Ms Hary called Israel’s decision to outright deny movement between Gaza and the West Bank this Christmas “a further violation of Palestinians’ fundamental rights to freedom of movement, freedom of religious worship, and family life, rights that Israel is obligated to protect.”.

Basic rights, not a favour

"Israel continues to frame exit permits it gives during the holidays not as a right but rather as a 'gesture of goodwill,'" Ms Hary added.

"More than just a lack of goodwill and a strange way of wishing Palestinian Christians Merry Christmas, this is a deliberate and insidious policy choice designed to fragment the Palestinian population.”

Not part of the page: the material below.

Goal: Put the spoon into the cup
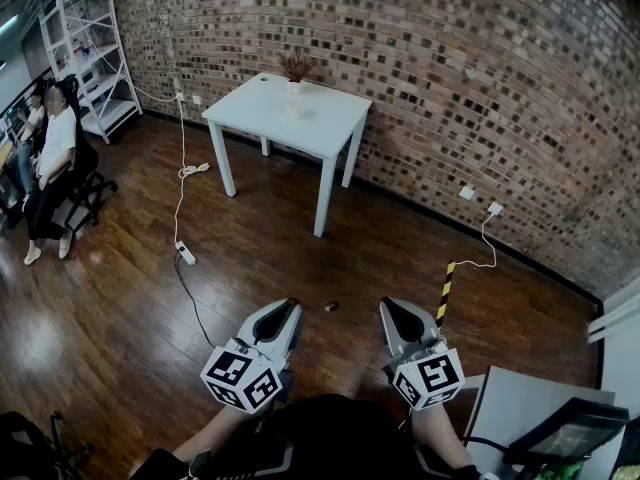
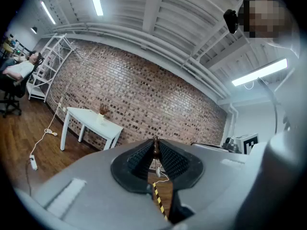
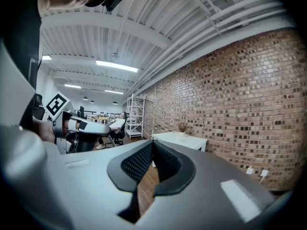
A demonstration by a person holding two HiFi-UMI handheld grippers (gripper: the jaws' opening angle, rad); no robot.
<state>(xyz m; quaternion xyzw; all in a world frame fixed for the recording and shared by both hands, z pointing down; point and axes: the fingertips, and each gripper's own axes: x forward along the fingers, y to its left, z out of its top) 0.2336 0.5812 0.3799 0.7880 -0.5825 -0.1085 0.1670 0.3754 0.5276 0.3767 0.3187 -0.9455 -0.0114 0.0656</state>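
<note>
Left fingertips (image 2: 142,159) pinching dark brown knob (image 2: 155,148), perhaps spoon

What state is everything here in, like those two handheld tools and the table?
left tool, nearly closed, pinching a small brown thing at its tips
right tool, closed, nothing in it
white table, upright, a small white pot with brown stems standing on it
power strip, lying on the floor, cord running towards the wall
person, seated at the far left
</note>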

Mr Ayyad questions why Israel allows foreign and Arab Christians to freely visit Bethlehem and Jerusalem on holy occasions, but make it extraordinarily hard for Gazans to do so.

"This is our most basic right to freedom of movement and freedom of religion guaranteed under international law. It's not a favor. Christmas is as a holy occasion to us as visiting Mecca is for our Muslim brothers."

Diminishing Christian community

The severe movement restrictions under Israel's permit regime, coupled with a tight blockade in place since 2007, has serious negative impacts on Gaza's small Christian community, that eventually render one-way departure the only option to many.

"The permit system affects family cohesion and causes depression and distress to individuals denied their right to freedom of movement," Mr Ayyad said.

"Add to this that Gaza has become unlivable; the blockade affects everyone in all economic, educational, environmental and health aspects. It pushes everyone to try to leave; Muslims and Christians. But for our already small and decreasing community, if 50 Christians end up leaving, it would represent a significant decrease in percentage."

Many Gazan Christians have already left for good, relocating to the West Bank, New Zealand, Europe, the US, Australia and Latin America. Chile alone is home to some 500,000 Palestinian Christians. Before the blockade, Gaza's Christian population spanned around 3,000 people. This year their numbers barely exceed 1,050, with a continuing sharp decrease as the siege on Gaza remains in place.